Cervical cancer. Cancer can spread to lymph nodes in women with cervical cancer. The tumors often return even after both chemotherapy and radiation. Researchers recently tested following chemoradiotherapy with ipilimumab and found that it seemed to help and is safe. Nearly twice as many women were alive after 1 year under the combination therapy than with chemoradiotherapy alone.
Immunotherapy Plus Targeted Therapy
Chemotherapy drugs don’t distinguish between cancerous and healthy cells. Targeted therapy uses medications that target the faulty parts inside the cancer cells to stop or slow their growth. Kidney cancer treatment is one area where a targeted therapy called a VEGF inhibitor is being combined with immunotherapy.
In recent years, the FDA has approved:
- A checkpoint inhibitor and targeted therapy for endometrial cancer.
- A checkpoint inhibitor, targeted therapy, and chemotherapy for lung cancer.
Immunotherapy With Surgery
The combined strategy of immunotherapy and surgery may help shrink tumors as well as prompt your body to release “attacker” cells to reach smaller tumors.
In one recent study, people who had recurrent brain cancer lived almost twice as long if they received immunotherapy before and after their surgery, compared to those who had immunotherapy once, before their operation.

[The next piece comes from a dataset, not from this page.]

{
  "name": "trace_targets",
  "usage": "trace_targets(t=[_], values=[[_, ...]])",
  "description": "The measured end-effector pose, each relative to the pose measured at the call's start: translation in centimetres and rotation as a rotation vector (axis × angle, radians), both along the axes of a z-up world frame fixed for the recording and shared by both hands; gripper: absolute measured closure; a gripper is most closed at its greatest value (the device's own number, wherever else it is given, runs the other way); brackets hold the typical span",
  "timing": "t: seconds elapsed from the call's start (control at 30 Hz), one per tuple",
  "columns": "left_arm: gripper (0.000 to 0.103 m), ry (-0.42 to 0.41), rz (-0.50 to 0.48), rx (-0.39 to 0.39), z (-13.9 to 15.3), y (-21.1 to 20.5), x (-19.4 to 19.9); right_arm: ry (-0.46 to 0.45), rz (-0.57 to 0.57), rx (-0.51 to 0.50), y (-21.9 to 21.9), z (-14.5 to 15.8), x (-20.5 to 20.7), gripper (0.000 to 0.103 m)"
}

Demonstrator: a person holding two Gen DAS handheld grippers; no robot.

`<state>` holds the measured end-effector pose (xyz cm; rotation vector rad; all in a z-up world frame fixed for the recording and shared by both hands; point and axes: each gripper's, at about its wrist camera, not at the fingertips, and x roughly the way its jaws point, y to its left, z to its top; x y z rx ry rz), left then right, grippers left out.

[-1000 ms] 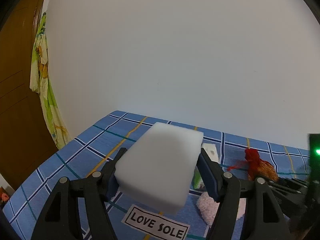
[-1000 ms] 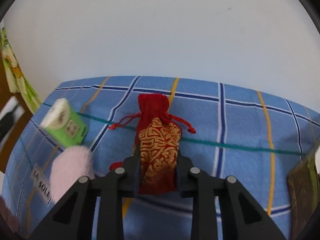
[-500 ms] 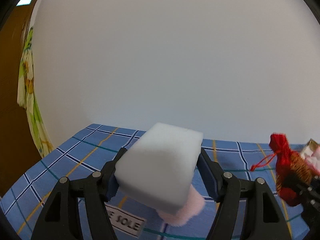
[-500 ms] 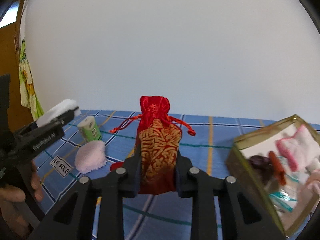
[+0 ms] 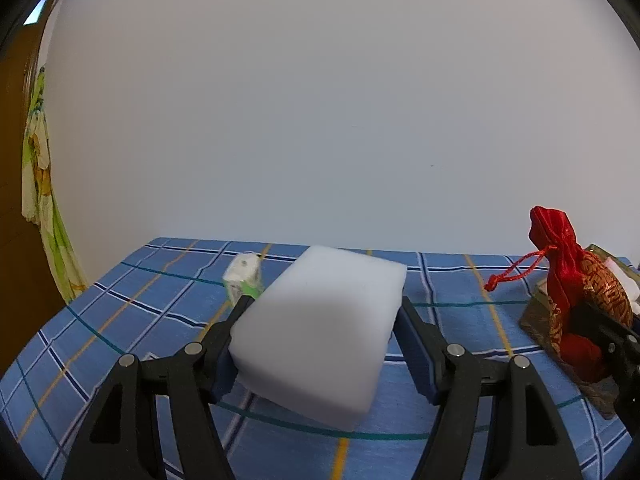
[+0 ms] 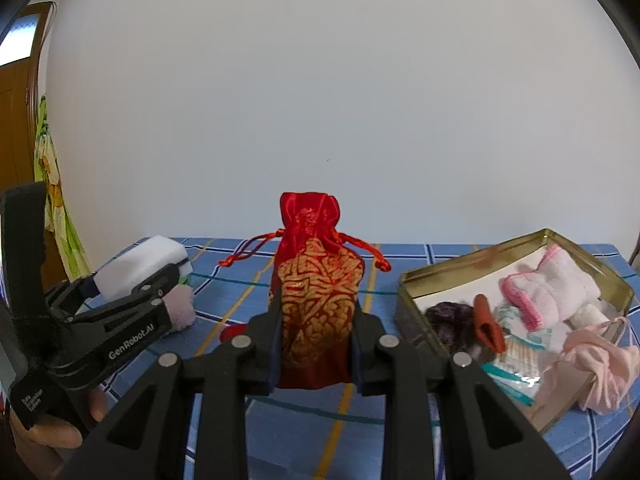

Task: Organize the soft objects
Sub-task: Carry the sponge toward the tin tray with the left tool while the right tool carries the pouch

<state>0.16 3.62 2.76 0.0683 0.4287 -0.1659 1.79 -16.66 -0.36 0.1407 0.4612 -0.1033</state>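
My left gripper [image 5: 322, 312] is shut on a white sponge block [image 5: 320, 332] and holds it above the blue checked tablecloth. It also shows at the left of the right wrist view [image 6: 132, 280]. My right gripper [image 6: 316, 312] is shut on a red and gold drawstring pouch [image 6: 316, 288], held upright above the cloth; the pouch also shows in the left wrist view [image 5: 576, 292]. A gold tin [image 6: 472, 268] at the right holds several soft items, among them a pink and white cloth [image 6: 548, 288].
A green and white tissue pack [image 5: 243, 276] stands on the cloth beyond the sponge. A pink fluffy pad [image 6: 182, 308] lies behind the left gripper. A white wall backs the table. A patterned cloth [image 5: 40, 216] hangs at the far left.
Both grippers rose and swung right with their loads. The tin moved nearer the middle of the right wrist view. The tissue pack came into sight past the sponge.
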Motion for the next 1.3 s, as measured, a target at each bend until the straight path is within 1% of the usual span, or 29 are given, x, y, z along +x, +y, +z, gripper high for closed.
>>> trace_targets(t=[0.1, 0.2, 0.4, 0.77, 1.03, 1.3], values=[[0.032, 0.013, -0.004, -0.012, -0.2, -0.3, -0.3, -0.006, -0.005, 0.001, -0.4, 0.3, -0.8, 0.076], [0.032, 0.014, -0.010, -0.005, -0.4, -0.6, -0.4, -0.018, -0.014, -0.010, -0.5, 0.7, -1.6, 0.076], [0.032, 0.020, -0.037, -0.002, -0.4, -2.2, -1.7, -0.045, -0.028, -0.032, -0.7, 1.7, -3.3, 0.076], [0.032, 0.032, -0.078, -0.002, -0.2, -5.3, -3.9, -0.083, -0.070, -0.064, -2.1, 2.5, -5.7, 0.076], [0.032, 0.031, -0.115, 0.009, 0.3, -7.8, -5.0, -0.107, -0.109, -0.062, -4.1, 3.1, -7.2, 0.076], [0.032, 0.038, -0.161, 0.000, 0.7, -10.2, -5.6, -0.125, -0.163, -0.061, -6.9, 3.3, -8.4, 0.076]])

Recent research has also shown that immunotherapy before surgery may greatly shrink colon tumors and oral cancer. A large number of trials continue.
Immunotherapy and Radiation Therapy
Radiation shrinks cancers. It can also change your body’s immune response. This has encouraged researchers to pair it with immunotherapy to make cancer treatments more potent. But more research is needed to know if and how much it might help.